EXERCISE DIRECTIONS = Which lines of the data contain the string "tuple"? Copy every one.

☆ ☆ ☆

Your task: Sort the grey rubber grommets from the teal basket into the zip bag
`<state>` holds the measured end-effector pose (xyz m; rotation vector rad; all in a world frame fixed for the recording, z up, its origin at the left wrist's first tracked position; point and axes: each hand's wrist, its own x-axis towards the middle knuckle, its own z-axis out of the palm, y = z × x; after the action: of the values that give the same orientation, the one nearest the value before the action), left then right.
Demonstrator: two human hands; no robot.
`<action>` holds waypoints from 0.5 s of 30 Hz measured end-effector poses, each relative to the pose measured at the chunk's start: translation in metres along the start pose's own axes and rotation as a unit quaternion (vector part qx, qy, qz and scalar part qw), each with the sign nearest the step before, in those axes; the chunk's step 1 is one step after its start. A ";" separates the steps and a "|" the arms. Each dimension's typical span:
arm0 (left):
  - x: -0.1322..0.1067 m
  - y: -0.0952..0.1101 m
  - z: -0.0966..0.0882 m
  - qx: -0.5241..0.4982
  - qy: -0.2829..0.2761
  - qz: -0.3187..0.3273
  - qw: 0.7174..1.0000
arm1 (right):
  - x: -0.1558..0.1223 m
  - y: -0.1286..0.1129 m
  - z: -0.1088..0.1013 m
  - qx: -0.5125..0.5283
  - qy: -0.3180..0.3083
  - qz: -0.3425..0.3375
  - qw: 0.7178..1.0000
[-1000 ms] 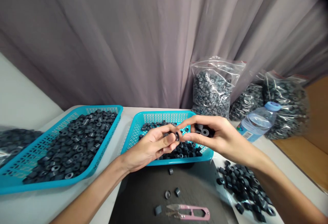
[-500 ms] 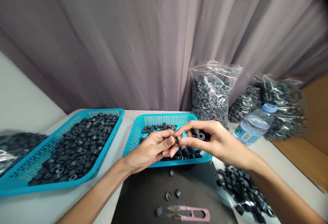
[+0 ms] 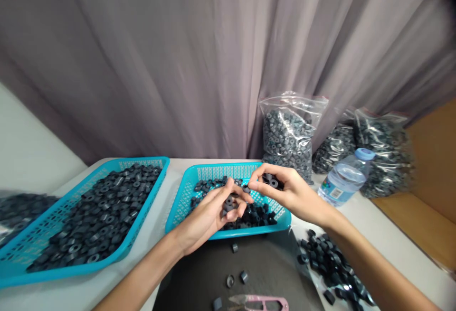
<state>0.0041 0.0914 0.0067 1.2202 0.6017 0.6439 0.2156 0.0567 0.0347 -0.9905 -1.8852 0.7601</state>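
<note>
My left hand (image 3: 217, 209) is half curled, palm toward the right, with small dark grey rings (image 3: 229, 203) showing inside its bent fingers. Just to the right, my right hand (image 3: 288, 190) has thumb and index finger brought together on a small dark ring (image 3: 247, 189). More dark rings (image 3: 272, 183) sit in the hollow of that hand. Both hands hover over a blue perforated basket (image 3: 174, 209) that holds many similar rings, partly hidden by the hands. The fingertips of the two hands are close together but apart.
A larger blue basket (image 3: 123, 254) full of rings stands left. Clear bags of rings (image 3: 288, 140) and a water bottle (image 3: 345, 178) stand back right. Loose rings (image 3: 331, 263) lie right. Pink thread snips (image 3: 263, 303) and several rings lie on the dark mat (image 3: 195, 273).
The hands have drawn apart from their shared grip on one ring. My left fingers have loosened and uncovered rings in the palm. The view has shifted slightly.
</note>
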 end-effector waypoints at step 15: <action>0.033 0.003 -0.010 0.179 0.040 -0.053 0.982 | 0.169 0.008 -0.232 -0.333 0.141 0.208 0.909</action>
<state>0.0184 0.1224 0.0043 1.4899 0.8700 0.5092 0.3692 0.2339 0.2009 -1.8653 -1.7121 0.1538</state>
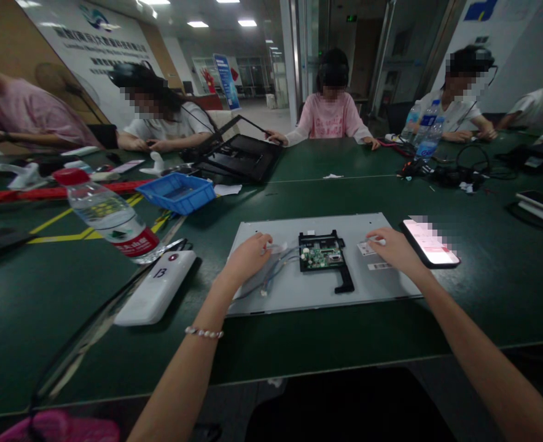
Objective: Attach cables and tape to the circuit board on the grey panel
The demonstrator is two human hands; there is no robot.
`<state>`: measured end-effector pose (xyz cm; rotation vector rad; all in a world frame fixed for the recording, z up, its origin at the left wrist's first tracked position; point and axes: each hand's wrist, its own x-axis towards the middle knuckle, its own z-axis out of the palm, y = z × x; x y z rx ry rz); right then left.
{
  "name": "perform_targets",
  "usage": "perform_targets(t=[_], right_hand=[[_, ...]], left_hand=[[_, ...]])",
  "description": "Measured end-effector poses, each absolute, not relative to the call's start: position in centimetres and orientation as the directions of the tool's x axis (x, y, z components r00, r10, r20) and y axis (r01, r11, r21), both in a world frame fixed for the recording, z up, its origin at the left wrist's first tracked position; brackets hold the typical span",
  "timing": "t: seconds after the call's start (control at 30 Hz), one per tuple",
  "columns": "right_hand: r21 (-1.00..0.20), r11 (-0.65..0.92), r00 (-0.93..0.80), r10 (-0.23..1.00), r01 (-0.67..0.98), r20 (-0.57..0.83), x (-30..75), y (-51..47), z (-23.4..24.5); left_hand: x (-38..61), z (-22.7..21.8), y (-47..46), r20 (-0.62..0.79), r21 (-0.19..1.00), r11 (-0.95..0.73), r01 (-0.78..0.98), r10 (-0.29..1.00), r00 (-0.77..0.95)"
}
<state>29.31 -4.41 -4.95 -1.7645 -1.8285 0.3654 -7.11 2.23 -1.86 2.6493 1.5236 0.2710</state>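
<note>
A flat grey metal panel [317, 298] lies on the green table in front of me. On its middle sits a black plastic bracket [344, 279] carrying a green circuit board [322, 256]. Grey cables [278, 267] run from the board's left side across the panel. Over the panel's left part is my left hand [248, 258], fingers bent together beside a pale patch; what they pinch, if anything, is too small to tell. My right hand [391, 247] is at the right part, by a white label [366, 248], its fingertips closed round something small and whitish.
Left of the panel lie a white power bank [158, 288] marked 13, a tilted water bottle [115, 221] and a blue tray [179, 193]. A lit phone [430, 242] is at the right. Across the table, a person holds a black frame [239, 156]; others sit nearby.
</note>
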Motion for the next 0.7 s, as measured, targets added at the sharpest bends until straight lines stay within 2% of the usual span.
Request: perform_targets(t=[0.23, 0.33, 0.43, 0.57, 0.7], right_hand=[[-0.534, 0.195, -0.001, 0.940, 0.822, 0.341, 29.0, -4.2, -5.2], [-0.528, 0.251, -0.027, 0.918, 0.811, 0.395, 28.3, -4.0, -5.5], [-0.497, 0.335, -0.118, 0.901, 0.800, 0.418, 26.9, -3.5, -5.1], [-0.429, 0.459, -0.308, 0.874, 0.778, 0.377, 24.3, -2.1, -3.7], [-0.378, 0.558, -0.434, 0.823, 0.739, 0.366, 21.7, 0.6, -2.8]], left_hand=[[-6.5, -1.8, 1.8, 0.212, -0.042, -0.440, 0.897, 0.873, 0.439], [-6.5, -2.0, 1.6, 0.261, -0.086, -0.351, 0.933, 0.895, 0.361], [-6.8, -2.2, 1.6, 0.223, -0.071, -0.296, 0.952, 0.926, 0.305], [-6.9, -2.2, 1.9, 0.118, 0.001, -0.316, 0.949, 0.942, 0.314], [-6.5, -2.2, 1.8, 0.151, -0.031, -0.329, 0.944, 0.932, 0.330]])
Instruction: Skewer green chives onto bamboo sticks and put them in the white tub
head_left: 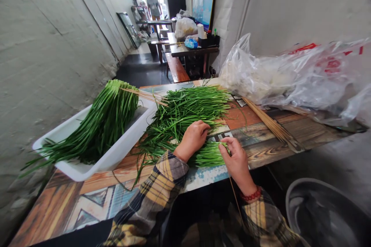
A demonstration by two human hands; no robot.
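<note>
Green garlic chives (191, 108) lie in a loose pile on the table, with a smaller row of chives (210, 154) nearer to me. My left hand (193, 138) rests at the near edge of the pile, fingers curled together; what they pinch is hidden. My right hand (237, 162) is closed at the pale stem ends of the near row. A thin bamboo skewer (236, 197) slants down from beneath it toward my lap. To the left, skewered chives (113, 119) hang over one another in a white plastic tray (101, 164).
Loose bamboo skewers (268, 121) lie on the wood-patterned table (66, 197) at right, beside filled clear plastic bags (290, 77). A grey bin (324, 212) stands below on the right. Farther back are another table (185, 49), a bench (177, 67) and a standing person (153, 5).
</note>
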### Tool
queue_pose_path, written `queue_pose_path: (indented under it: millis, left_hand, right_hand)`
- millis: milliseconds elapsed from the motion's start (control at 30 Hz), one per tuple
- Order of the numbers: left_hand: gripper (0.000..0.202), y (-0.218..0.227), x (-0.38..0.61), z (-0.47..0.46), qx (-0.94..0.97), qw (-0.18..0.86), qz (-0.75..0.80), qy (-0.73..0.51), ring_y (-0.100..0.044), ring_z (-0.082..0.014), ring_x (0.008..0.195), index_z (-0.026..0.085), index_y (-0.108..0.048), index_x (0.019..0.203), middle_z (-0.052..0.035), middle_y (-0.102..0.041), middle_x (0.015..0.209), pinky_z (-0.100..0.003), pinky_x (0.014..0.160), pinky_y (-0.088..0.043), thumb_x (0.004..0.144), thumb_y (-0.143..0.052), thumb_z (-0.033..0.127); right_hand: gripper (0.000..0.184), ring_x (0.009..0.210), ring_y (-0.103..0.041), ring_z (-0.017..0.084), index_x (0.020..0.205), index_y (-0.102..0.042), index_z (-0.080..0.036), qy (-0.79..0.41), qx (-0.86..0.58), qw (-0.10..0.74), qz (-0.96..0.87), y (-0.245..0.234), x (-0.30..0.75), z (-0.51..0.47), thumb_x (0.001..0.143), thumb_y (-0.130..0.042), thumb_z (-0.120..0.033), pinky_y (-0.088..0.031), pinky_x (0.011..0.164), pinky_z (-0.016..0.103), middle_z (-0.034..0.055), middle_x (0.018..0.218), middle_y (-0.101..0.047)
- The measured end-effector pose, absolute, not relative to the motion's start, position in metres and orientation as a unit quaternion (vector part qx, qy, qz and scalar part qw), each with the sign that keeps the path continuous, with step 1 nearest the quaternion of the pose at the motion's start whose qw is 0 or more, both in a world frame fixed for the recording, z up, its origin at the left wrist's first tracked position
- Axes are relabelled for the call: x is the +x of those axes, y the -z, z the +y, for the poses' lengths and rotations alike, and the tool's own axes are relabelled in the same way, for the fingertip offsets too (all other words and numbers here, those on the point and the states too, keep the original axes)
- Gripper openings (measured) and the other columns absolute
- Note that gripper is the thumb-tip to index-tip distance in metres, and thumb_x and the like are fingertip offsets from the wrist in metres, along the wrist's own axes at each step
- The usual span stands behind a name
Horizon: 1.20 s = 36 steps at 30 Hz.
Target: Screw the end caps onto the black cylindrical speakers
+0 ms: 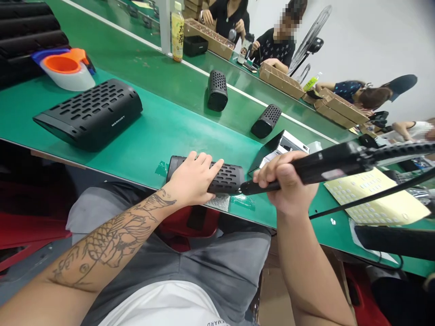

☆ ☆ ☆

TASK OUTPUT =
  "timing": "t: seconds after the call's start (control at 30 Hz), one per tuple",
- millis: milliseconds elapsed from the motion's start (control at 30 Hz), one per tuple

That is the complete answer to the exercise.